Italian designer Roberto Cavalli is in advanced talks to sell a majority stake in his eponymous fashion house to London-based buyout firm Permira in a sale worth about 450 million euros ($621 million), four sources close to the deal told Reuters.
A sale would mark the end of more than 40 years on the haute couture scene for Cavalli, known as "The Leopard King" for his animal prints colourfully cast in leather, silk and velvet.
And it would demonstrate once again the appeal of Italian family-owned fashion firms for investors after rival label Versace sold a 20 percent stake to U.S. private equity firm Blackstone for 210 million euros in February.

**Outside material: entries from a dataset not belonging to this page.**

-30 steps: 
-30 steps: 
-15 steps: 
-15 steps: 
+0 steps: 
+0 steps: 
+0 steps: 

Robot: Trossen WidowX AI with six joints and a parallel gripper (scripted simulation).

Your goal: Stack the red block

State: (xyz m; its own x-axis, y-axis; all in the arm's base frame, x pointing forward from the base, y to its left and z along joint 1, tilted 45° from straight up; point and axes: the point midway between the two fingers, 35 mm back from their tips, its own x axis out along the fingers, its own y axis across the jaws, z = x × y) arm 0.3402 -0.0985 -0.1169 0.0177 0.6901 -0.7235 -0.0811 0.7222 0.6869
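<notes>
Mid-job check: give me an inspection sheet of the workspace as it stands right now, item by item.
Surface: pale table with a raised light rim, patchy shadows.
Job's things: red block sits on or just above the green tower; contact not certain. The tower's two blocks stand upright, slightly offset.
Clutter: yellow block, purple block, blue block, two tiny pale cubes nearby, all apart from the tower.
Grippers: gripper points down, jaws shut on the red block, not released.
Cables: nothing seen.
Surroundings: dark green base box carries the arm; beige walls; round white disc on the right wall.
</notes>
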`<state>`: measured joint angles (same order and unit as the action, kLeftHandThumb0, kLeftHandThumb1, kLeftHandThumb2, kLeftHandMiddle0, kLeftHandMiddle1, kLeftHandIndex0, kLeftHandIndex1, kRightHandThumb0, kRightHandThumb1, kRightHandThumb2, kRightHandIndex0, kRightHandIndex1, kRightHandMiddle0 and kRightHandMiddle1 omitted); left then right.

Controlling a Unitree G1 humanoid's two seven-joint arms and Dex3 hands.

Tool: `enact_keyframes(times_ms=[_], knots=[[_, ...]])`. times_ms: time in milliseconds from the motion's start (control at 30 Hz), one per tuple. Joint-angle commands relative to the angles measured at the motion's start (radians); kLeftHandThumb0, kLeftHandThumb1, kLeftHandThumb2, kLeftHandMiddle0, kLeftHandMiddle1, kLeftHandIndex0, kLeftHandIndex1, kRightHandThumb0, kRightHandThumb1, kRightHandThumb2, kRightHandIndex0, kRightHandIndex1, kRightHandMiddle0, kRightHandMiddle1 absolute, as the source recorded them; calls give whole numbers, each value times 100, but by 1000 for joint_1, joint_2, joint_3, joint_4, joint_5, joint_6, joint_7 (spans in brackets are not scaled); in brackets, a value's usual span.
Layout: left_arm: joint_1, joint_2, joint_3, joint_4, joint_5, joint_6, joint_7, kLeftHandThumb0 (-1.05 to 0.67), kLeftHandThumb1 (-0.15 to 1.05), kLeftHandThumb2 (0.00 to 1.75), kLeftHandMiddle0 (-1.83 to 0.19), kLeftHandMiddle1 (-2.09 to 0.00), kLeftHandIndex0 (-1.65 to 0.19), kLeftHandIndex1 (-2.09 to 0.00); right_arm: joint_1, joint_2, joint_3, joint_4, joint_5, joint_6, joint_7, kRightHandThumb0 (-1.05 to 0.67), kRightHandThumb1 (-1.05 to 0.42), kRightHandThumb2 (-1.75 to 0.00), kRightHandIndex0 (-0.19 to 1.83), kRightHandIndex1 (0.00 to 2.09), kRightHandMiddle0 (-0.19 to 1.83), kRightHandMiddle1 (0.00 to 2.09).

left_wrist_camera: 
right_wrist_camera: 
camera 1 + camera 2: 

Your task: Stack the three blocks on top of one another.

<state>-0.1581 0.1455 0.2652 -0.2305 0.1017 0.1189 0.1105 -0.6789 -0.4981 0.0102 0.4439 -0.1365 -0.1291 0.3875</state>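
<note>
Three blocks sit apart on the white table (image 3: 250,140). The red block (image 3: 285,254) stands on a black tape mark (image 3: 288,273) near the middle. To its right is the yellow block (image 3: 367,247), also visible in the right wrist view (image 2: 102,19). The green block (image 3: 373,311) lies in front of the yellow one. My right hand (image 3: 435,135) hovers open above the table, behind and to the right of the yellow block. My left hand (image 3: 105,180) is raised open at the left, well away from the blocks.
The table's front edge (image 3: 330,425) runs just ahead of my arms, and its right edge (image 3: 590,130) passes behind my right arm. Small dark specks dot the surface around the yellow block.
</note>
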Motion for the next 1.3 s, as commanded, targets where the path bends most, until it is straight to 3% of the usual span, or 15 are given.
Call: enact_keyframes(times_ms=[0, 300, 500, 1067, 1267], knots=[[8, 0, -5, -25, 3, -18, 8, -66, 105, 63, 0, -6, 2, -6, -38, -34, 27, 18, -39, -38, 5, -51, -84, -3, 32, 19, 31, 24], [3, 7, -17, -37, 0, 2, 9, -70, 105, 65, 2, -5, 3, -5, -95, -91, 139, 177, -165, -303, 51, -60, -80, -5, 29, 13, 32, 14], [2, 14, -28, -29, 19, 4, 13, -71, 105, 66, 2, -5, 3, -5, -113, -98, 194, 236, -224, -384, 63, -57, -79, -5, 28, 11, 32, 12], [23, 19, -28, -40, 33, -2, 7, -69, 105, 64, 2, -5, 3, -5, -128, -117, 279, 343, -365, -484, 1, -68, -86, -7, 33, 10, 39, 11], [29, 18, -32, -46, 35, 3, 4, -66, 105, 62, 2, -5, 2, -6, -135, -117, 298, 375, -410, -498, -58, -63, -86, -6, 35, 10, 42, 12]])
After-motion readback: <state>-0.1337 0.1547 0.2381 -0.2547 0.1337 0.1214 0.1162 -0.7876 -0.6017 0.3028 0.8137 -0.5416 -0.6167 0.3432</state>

An agreement between Permira and Cavalli could be reached in the coming weeks after the 73-year-old designer, rarely seen without his large sunglasses and cigar, dropped his reluctance to ceding a controlling stake, the sources said.

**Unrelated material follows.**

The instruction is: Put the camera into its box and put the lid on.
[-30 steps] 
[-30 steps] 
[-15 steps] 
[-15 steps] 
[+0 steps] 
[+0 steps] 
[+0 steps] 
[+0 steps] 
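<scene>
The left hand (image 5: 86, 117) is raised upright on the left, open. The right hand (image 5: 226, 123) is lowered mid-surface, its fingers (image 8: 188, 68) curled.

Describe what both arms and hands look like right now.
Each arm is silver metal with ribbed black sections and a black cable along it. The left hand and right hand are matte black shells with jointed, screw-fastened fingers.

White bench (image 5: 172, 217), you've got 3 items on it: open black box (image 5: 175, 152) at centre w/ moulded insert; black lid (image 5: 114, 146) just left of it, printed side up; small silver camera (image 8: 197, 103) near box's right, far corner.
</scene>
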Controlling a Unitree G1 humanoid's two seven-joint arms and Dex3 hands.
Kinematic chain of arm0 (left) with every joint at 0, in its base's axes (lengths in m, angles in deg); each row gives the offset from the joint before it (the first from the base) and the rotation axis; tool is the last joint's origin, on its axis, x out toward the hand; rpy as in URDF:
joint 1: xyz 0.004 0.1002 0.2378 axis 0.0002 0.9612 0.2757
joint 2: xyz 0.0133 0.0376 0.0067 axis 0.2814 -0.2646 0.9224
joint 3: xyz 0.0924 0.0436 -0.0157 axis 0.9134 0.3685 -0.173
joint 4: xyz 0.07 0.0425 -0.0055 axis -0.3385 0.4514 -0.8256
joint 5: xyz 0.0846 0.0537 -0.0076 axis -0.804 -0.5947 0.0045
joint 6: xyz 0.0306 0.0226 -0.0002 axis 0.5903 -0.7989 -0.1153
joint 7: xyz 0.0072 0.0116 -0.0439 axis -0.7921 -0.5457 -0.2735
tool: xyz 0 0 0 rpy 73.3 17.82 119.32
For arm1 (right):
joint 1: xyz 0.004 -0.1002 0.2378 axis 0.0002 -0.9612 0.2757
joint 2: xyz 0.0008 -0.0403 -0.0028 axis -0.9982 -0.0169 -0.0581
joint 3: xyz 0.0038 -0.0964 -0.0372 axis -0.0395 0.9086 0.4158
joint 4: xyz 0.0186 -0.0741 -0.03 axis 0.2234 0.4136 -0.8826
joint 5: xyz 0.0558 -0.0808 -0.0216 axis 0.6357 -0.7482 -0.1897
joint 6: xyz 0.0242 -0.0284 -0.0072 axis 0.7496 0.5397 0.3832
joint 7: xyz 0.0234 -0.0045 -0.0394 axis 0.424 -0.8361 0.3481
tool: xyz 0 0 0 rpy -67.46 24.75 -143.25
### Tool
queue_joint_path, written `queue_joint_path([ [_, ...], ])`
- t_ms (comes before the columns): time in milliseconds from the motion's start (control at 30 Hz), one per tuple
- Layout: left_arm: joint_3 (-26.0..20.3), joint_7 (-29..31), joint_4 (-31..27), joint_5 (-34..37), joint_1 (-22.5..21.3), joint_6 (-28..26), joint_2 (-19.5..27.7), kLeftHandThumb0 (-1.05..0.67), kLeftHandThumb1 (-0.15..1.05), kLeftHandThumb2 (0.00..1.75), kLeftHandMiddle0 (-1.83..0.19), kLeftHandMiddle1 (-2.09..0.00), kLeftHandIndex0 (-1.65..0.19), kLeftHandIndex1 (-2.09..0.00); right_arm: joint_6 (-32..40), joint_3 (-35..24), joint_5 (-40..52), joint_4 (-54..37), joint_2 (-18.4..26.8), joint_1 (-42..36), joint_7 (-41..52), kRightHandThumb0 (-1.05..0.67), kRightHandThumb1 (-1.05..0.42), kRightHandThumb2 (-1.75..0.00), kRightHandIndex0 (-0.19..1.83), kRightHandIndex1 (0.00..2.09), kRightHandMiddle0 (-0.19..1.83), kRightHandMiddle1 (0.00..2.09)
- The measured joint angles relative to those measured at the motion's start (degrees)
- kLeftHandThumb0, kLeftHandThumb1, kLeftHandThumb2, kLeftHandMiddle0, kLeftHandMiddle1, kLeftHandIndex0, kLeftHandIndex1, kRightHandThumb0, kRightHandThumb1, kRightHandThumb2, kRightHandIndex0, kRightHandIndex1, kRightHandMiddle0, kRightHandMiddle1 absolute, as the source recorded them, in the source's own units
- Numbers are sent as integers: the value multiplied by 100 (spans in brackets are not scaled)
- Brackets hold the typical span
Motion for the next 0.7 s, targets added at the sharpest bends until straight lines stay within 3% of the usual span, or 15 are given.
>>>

One of the sources said Cavalli would retain between 20 and 40 percent of the company.
Several lenders are currently pitching to be part of a financing consortium that would include a pool of up to four Italian and international banks, the sources said.

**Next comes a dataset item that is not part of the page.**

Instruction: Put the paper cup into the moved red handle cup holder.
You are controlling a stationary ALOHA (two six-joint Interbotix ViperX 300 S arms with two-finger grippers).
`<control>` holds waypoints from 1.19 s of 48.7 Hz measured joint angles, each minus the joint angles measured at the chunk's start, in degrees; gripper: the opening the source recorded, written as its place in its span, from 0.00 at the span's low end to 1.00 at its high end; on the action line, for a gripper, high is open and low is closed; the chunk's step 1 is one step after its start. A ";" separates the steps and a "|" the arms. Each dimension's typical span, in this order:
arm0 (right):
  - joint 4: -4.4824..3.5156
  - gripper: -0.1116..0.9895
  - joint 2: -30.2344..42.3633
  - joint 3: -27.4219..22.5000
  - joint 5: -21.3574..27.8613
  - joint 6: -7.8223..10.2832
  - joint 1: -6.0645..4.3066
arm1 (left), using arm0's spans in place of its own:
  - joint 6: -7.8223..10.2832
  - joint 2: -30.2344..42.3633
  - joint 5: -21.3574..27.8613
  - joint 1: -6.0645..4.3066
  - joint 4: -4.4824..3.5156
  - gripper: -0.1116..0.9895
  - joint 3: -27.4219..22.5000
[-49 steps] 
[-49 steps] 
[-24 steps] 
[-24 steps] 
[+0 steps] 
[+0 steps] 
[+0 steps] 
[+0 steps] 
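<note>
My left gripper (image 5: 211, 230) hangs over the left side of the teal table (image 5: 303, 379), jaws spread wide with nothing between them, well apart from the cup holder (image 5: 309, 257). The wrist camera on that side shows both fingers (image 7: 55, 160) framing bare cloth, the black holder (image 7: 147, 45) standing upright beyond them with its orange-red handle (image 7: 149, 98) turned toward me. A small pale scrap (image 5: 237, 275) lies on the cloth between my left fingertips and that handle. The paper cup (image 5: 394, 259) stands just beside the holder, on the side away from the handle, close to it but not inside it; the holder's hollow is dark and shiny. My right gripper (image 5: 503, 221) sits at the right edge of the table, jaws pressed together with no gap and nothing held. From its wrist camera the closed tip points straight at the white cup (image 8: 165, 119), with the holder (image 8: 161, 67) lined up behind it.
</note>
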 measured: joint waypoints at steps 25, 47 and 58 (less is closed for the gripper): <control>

Societe Generale is already working with Permira on the transaction, said one of the sources. BNP Paribas and UniCredit are also expected to be involved on the financing, given their historic ties with the Florence, Tuscany-based maison, said the sources, who asked not to be named because the talks are private.
BNP Paribas declined to comment. UniCredit and Societe Generale were not immediately available to comment.
Roberto Cavalli has been courted by buyout funds since 2006, a sector banker with knowledge of the company said. In 2009 it held talks with Italian private equity firm Clessidra to sell a minority stake.
The company's managerial structure has recently been weakened by the departure of Chief Executive Officer Gianluca Brozzetti and Chief Operating Officer Carlo Di Biagio in January.
Permira, headquartered on London's Pall Mall close to Buckingham Palace, has deep pockets after it raised 5 billion euros ($6.9 billion) for a new fund in February.
The buyout firm, whose investments stretch from Fish Fingers in Britain to insecticides in Japan, has a strong appetite for fashion brands, having backed Italian haute couture brand Valentino in the past. It still has a controlling stake in German fashion house Hugo Boss and earlier this year secured control of British footwear brand Dr. Martens for 300 million pounds ($500 million).